The sluggish US economy proved to be a killjoy for the worldwide server market during the first quarter. According to IDC, worldwide server factory revenues declined 4 per cent from $13.8 billion in the first quarter of 2000 to $13.3 billion in the first three months of this year. In the US market, the descent was much more precipitous as revenues plummeted 16 per cent from $5.2 billion in the first quarter of 2000 to $4.4 billion in first quarter 2001. "Though the decline in the US market was quite severe, strong growth in other parts of the world such as Western Europe and Asia/Pacific kept worldwide damage in check," said Vernon Turner, IDC's vice president of Global Enterprise Server Solutions. Despite declining revenues in the overall server market, the rack-optimised segment turned in another stellar performance. Shipments jumped almost 138 per cent, igniting revenue growth of 87 per cent. In comparison, revenues in the non-rack-optimised server market fell 9 per cent.

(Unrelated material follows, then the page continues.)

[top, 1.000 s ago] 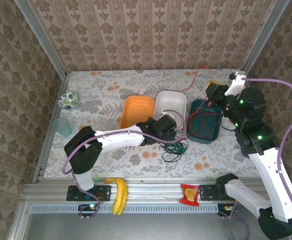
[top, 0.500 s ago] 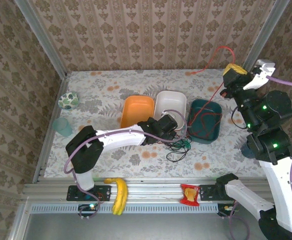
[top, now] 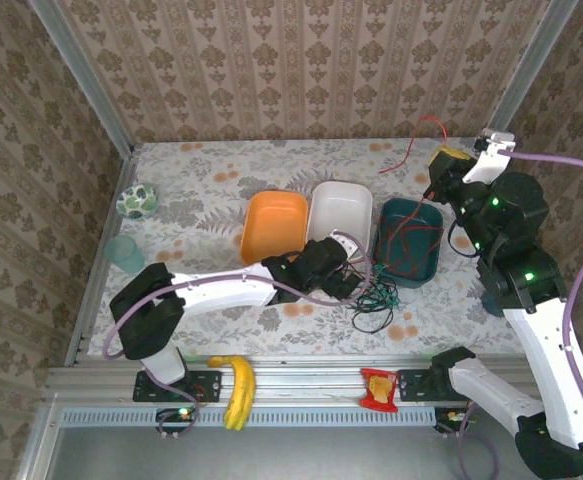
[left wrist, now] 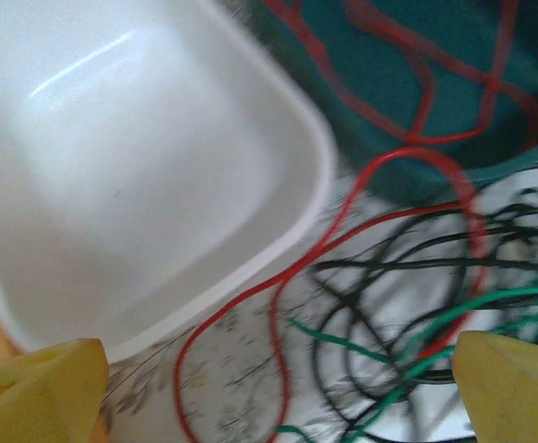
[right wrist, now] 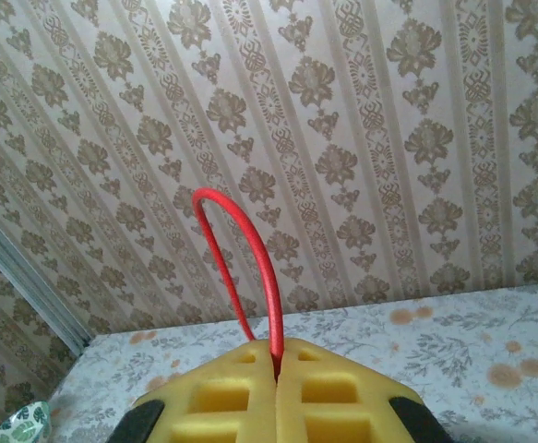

"In this economy, companies are hypersensitive about cost-savings, and rack-optimised servers are all about savings," Turner said. "They help organisations save space and reduce their energy consumption."
In terms of vendor performance, IBM and Dell were the only top-five players to increase their revenues in the worldwide market, with 13 per cent and 21 per cent jumps, respectively. IDC rates the top five vendors in the worldwide market according to revenue share as follows: IBM 25 per cent, Hewlett-Packard 16 per cent, Sun Microsystems 15.4 per cent, Compaq 14.7 per cent, Dell 7 per cent.
In the US market, Dell was the only top-five vendor to increase its revenues with 12 per cent growth.
According to IDC, the top five US vendors by revenue share are as follows: IBM 22 per cent, Sun Microsystems 18 per cent, Hewlett-Packard 16.3 per cent, Compaq 15.9 per cent, Dell 12 per cent.
IDC's Worldwide Quarterly Server Tracker is a quantitative tool for analysing the global server market on a quarterly basis.
The Tracker includes quarterly shipments (both ISS and upgrades) and revenues (both customer and factory), segmented by vendor, family, model, region, operating system, price band, CPU type, and architecture.